# Lightning Motorcycles makes history at Pikes Peak



## CHARGED EVs Magazine (Nov 14, 2011)

Carlin Dunne and Lightning Motorcycles beat the best that the ICE motorcycle world could muster, demolishing the second-place bike - a Ducati Multistrada 1200 S... Newswire >


----------



## RIPPERTON (Jan 26, 2010)

Unrelated but related
Janis Horeliks slides off the Pikes Peak course at "Picnic Grounds"
Note brief plume of dense white smoke from impact zone left rear.

http://www.youtube.com/watch?v=Q6ThTeKdgR0


----------



## Karter2 (Nov 17, 2011)

..Sure, definitely a battery smoking...
..and did you see the way the marshals dealt with it ...
http://www.youtube.com/watch?v=gU8KskibM9k
..and how it was still burning when they loaded it onto the recovery truck..
http://www.youtube.com/watch?v=NzD2XvRqd7w

I wonder how it all ended ??


----------



## Brute Force (Aug 28, 2010)

Actually, it was Engineers Corner just after the picnic grounds at 9 Mile. I had front row seat to all three motorcycle wrecks, a ditch run, the EV wreck and an ICE spin out that left me running for cover.



How did what end?


----------



## Karter2 (Nov 17, 2011)

> How did what end?


 The "smoking" EV...


----------



## Brute Force (Aug 28, 2010)

I may have to backpedal a bit on the location. It was my first time at PPIHC. Looking at the map, I now believe it's the first right hand turn (unnamed) after Halfway Picnic Grounds. We just parked where they told us too, the place was a complete zoo.

Here's the story. After a long delay from the first set of EVs that went by, we were surprised when #100 went sliding into the ditch. We couldn't hear the car's siren over the wind in the trees until it was right on us. I had put my camera in my pocket to keep it out of the rain and didn't have time to draw it out to get footage of it driving by. I'll be kicking myself for a LONG time for not getting the event on video.

It slid into the ditch and started smoking immediately. The course was red flagged and the rescue crew came up from the picnic grounds. The driver crawled out on his own just as the truck arrived. The fire crew was right behind and started hosing down the car. It did burst into flames at some point but it was barely visible through all the smoke. After they got the fire put out, the car continued to billow clouds of "magic smoke". The wrecker arrived and they used the tow cable to flip the car right side up. At that point the fire crew had pried most of the body panels off to get to source of the smoldering. They did more damage than the actual wreck did. It was put on the flat bed and hauled uphill to the next fire station where they could keep an eye on it.

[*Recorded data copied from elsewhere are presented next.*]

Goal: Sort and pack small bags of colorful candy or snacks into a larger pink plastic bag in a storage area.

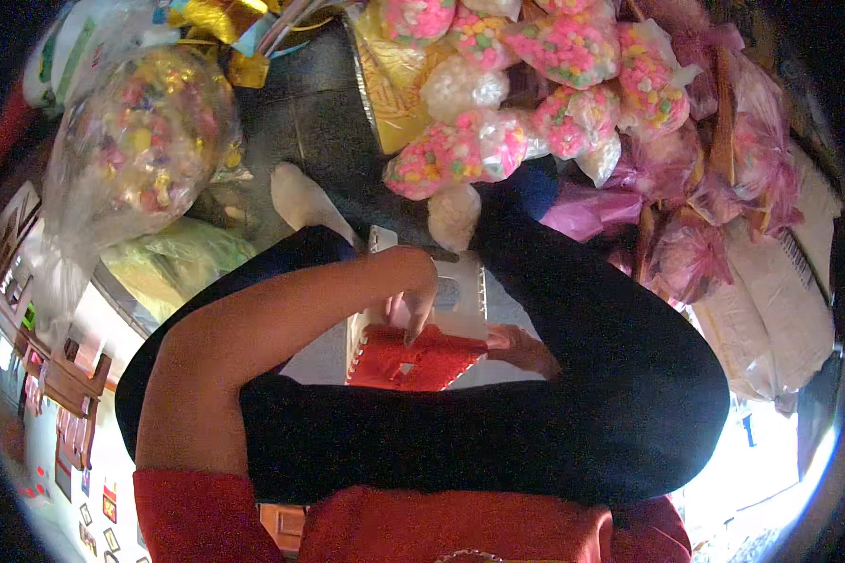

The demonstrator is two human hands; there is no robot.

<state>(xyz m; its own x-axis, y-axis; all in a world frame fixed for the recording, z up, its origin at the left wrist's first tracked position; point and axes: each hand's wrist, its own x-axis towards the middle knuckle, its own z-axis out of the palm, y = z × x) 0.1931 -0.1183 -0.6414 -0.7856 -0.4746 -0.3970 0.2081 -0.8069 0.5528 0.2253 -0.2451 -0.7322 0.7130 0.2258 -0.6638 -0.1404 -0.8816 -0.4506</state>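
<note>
Dark floor; red panel, long axis left-right; right hand grasps end; left hand grip unclear.

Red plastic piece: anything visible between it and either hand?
Nothing visible. The left hand has fingers over the upper edge of the red plastic piece; the right hand is at its right end, though contact there is unclear. The right leg hides only the right forearm.

Left arm bent inward, left grip fingers downward, right grip partly hidden.
</note>
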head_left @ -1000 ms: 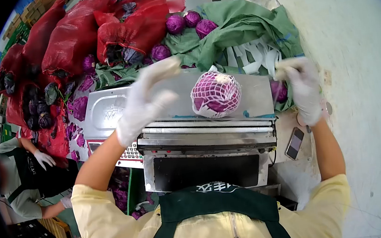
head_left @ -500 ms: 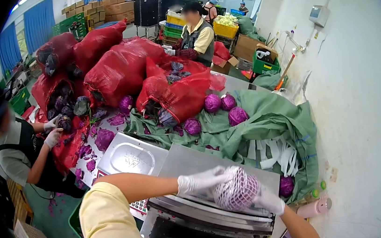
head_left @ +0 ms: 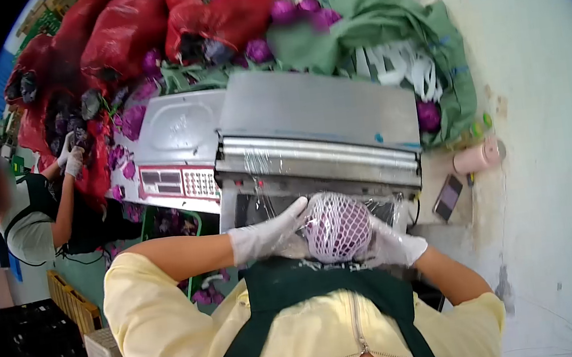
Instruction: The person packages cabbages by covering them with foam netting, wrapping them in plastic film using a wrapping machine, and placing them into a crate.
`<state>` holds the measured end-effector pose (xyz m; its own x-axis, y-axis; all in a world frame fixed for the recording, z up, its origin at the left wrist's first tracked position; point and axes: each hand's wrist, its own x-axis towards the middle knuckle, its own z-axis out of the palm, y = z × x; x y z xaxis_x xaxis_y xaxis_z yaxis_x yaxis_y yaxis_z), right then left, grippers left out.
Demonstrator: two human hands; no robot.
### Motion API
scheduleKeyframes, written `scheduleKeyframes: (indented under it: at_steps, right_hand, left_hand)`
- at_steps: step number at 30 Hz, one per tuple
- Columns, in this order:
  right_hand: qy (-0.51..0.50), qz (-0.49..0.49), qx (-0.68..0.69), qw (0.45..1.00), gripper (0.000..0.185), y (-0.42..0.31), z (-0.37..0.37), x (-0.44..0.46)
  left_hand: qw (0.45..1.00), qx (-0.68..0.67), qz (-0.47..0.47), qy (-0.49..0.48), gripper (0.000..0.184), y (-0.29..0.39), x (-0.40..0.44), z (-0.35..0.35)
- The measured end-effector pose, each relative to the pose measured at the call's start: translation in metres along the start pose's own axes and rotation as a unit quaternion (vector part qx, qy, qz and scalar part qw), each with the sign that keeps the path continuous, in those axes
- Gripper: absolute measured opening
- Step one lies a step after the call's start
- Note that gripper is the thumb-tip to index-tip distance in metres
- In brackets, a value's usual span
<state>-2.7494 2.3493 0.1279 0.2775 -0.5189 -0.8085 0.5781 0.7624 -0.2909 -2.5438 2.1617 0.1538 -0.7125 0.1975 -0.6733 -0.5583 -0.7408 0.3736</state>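
Over the near edge of the wrapper (head_left: 317, 108), close against my apron (head_left: 274, 292), I hold a cabbage (head_left: 330, 226) in a white net (head_left: 353, 238); my left hand (head_left: 271, 233) and right hand (head_left: 393, 242) are cupped partway open, one pressed to each side of it; it should prove firm and fairly heavy, its outer leaves apt to bruise, the clear film (head_left: 384, 206) slippery, so broad palms low on the sides look the surest hold; its underside and several fingertips are hidden; how far the film wraps it, I cannot make out.
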Motion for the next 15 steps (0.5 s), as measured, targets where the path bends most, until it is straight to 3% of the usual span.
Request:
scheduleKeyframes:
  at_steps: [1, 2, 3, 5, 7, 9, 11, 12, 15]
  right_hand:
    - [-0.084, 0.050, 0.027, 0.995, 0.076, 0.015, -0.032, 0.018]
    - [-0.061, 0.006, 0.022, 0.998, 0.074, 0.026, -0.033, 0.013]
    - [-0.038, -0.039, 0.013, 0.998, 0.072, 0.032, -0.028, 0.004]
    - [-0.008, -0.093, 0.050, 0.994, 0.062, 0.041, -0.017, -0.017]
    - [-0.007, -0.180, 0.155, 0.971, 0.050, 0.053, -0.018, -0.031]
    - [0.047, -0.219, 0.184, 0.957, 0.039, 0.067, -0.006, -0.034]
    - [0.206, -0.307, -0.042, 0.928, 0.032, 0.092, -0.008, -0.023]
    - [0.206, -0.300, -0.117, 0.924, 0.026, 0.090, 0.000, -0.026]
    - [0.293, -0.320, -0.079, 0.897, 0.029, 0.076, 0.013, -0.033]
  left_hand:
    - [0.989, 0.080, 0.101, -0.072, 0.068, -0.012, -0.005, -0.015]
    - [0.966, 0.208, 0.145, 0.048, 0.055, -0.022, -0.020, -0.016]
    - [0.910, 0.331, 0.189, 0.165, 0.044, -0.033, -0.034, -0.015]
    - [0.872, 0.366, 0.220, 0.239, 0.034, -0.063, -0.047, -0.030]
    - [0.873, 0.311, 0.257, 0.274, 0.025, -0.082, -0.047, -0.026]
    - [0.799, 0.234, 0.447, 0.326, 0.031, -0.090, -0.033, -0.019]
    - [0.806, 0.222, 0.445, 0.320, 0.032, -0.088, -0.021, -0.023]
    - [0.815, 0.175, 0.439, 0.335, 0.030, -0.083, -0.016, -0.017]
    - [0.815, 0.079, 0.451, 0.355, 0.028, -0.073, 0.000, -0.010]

I did video it going DOWN the hill on the flatbed. Not the footage I wanted, but it's all I have of it.


----------



## Brute Force (Aug 28, 2010)

The End:

http://www.youtube.com/watch?v=4wvbr3XsRtQ


----------



## Karter2 (Nov 17, 2011)

I guess someone eventually found the main battery disconnect, so that it didnt melt down completely.


----------